## [Your objective]
What lines in the data below mention the string "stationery"? Copy them out.

## [Data items]
=== Begin Enclosure ===
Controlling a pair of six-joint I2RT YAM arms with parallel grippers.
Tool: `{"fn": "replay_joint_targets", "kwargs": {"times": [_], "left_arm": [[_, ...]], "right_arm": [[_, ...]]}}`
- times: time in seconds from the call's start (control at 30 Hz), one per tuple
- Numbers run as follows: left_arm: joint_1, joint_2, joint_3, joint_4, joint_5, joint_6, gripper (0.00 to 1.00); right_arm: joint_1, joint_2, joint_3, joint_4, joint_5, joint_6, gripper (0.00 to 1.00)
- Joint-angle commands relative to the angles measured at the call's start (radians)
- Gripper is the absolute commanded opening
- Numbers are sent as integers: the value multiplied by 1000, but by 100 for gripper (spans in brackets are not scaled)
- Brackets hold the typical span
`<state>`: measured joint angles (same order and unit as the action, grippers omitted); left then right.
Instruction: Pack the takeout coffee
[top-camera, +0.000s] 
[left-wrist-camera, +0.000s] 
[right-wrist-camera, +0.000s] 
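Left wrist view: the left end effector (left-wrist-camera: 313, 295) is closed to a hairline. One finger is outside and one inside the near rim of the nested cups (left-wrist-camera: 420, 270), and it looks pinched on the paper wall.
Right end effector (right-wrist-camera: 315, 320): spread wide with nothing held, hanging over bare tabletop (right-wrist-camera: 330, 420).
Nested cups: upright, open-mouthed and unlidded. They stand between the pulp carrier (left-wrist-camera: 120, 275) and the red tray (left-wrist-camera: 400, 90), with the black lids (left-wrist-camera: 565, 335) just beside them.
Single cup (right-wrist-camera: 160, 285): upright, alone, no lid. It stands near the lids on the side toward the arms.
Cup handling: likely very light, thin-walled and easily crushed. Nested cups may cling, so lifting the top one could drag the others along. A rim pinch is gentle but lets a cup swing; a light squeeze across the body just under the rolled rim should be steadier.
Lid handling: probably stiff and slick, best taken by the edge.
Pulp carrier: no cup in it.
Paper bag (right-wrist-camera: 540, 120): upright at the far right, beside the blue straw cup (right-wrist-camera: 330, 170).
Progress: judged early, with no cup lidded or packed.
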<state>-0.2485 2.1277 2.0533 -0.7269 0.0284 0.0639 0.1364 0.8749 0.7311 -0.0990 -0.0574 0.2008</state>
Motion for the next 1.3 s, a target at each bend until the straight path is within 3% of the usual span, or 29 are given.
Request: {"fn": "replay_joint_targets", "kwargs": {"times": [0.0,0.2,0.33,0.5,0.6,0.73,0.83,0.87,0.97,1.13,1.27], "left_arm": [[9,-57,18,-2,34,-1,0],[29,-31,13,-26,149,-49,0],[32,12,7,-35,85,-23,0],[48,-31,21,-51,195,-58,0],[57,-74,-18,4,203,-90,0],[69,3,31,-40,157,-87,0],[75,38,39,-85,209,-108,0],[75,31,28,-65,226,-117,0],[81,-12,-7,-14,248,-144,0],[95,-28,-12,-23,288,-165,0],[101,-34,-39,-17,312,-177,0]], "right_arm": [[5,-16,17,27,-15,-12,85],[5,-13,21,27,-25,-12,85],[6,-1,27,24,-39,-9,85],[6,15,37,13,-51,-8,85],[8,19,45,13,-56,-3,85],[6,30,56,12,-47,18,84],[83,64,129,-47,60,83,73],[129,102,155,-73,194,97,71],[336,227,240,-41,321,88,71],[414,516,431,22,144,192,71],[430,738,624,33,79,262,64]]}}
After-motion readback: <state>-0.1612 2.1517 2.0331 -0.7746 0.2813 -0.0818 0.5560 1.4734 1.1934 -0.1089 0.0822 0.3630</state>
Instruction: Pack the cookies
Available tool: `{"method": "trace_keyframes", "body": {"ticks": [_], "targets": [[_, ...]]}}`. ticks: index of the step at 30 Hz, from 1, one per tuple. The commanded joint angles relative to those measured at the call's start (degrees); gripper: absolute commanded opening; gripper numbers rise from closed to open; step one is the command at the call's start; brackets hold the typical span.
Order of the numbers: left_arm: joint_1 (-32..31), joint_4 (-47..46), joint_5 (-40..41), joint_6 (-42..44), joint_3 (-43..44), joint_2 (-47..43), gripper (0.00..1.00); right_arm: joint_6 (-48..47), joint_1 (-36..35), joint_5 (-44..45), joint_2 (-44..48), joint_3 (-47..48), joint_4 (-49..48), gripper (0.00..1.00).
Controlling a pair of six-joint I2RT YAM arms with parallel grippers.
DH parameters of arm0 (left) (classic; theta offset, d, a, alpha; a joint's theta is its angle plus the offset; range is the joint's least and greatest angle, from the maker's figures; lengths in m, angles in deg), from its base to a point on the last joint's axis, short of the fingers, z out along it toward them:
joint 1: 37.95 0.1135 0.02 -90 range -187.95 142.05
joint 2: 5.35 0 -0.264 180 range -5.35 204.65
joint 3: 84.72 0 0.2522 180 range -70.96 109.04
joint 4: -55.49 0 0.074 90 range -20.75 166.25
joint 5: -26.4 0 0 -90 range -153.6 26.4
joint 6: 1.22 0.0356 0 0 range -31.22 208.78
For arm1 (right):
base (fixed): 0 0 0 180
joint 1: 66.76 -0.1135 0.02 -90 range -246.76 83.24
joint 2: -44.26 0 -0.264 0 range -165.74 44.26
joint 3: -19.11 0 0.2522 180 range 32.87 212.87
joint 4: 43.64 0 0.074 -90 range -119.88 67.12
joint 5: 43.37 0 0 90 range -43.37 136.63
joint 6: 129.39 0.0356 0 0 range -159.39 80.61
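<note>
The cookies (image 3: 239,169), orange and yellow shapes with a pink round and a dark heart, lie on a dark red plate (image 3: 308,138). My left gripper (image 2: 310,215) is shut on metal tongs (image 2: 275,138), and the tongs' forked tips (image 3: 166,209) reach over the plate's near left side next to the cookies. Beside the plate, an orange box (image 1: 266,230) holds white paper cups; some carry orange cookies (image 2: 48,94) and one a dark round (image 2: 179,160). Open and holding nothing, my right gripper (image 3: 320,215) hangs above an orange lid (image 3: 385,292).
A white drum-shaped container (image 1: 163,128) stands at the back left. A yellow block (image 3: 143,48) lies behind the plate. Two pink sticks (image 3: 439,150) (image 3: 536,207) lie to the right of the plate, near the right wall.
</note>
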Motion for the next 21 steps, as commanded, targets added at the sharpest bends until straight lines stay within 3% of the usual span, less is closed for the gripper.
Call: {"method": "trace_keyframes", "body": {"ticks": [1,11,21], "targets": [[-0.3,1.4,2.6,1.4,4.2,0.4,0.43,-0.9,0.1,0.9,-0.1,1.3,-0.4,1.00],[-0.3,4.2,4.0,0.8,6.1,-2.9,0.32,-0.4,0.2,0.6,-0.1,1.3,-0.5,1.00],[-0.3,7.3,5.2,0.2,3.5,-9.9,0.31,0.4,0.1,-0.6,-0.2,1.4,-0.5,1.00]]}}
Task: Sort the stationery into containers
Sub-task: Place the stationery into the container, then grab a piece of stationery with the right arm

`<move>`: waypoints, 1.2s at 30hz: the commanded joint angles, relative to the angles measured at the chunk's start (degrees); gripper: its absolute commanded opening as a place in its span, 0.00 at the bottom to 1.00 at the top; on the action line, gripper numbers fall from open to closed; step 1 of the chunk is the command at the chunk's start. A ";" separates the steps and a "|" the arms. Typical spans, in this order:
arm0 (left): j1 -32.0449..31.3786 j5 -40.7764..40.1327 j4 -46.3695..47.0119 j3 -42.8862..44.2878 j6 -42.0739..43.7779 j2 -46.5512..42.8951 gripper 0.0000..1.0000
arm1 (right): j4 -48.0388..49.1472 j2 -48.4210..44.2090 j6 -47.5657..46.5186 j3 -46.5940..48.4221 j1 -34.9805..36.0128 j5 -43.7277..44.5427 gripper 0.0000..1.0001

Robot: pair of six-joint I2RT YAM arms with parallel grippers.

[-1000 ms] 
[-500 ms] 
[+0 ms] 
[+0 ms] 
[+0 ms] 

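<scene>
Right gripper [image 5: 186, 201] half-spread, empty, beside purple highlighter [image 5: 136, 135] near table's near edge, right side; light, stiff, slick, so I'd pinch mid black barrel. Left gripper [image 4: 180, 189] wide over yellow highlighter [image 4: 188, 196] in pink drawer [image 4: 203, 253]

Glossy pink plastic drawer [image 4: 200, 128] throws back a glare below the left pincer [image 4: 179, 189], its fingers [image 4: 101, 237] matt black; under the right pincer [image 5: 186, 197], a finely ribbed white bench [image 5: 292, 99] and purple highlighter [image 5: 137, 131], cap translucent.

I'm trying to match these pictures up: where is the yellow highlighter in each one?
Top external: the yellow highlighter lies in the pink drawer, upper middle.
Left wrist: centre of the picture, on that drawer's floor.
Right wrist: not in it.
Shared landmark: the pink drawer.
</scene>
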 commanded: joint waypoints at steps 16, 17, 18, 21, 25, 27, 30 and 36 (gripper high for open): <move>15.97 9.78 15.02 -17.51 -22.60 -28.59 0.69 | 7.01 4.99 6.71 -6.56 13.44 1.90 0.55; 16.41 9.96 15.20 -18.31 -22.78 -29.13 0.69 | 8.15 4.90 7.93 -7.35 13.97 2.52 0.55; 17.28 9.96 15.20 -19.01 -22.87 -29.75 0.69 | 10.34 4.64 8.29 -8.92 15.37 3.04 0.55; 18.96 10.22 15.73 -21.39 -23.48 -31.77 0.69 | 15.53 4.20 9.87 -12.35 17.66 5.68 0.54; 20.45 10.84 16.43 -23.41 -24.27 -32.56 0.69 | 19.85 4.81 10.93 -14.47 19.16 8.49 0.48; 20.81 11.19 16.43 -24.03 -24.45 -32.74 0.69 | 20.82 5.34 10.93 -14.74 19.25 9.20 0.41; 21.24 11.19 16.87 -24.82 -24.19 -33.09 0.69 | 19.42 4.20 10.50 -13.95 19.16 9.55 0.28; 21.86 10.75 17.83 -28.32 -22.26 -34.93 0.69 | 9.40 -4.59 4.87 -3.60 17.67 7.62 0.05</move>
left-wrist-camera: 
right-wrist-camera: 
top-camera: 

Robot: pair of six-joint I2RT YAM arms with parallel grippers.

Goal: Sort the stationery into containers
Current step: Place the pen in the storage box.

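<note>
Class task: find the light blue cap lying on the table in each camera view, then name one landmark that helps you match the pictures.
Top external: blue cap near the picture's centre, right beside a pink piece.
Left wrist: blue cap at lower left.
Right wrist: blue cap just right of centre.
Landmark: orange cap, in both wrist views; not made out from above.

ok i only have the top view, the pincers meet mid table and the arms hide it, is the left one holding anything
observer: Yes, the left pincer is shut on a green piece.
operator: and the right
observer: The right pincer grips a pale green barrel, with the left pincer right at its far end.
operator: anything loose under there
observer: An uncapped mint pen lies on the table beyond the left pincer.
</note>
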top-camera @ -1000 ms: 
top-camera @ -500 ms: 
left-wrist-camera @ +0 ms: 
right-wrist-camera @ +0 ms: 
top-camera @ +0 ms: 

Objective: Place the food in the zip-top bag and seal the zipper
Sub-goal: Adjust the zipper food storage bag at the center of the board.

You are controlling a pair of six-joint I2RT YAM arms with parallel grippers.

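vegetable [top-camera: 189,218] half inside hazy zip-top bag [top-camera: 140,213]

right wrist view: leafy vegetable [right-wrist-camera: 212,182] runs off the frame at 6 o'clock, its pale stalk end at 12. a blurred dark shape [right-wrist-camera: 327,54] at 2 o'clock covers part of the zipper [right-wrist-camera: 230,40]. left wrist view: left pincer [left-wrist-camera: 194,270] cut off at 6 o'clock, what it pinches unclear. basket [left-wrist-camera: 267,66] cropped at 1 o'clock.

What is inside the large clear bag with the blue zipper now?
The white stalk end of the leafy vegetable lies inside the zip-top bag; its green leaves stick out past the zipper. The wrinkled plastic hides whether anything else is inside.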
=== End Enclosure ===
## [Written response]
Task: Sort the stationery into containers
Sub-task: Place the stationery into the container, then grab a piece of stationery with the right arm
Goal: Sort the stationery into containers

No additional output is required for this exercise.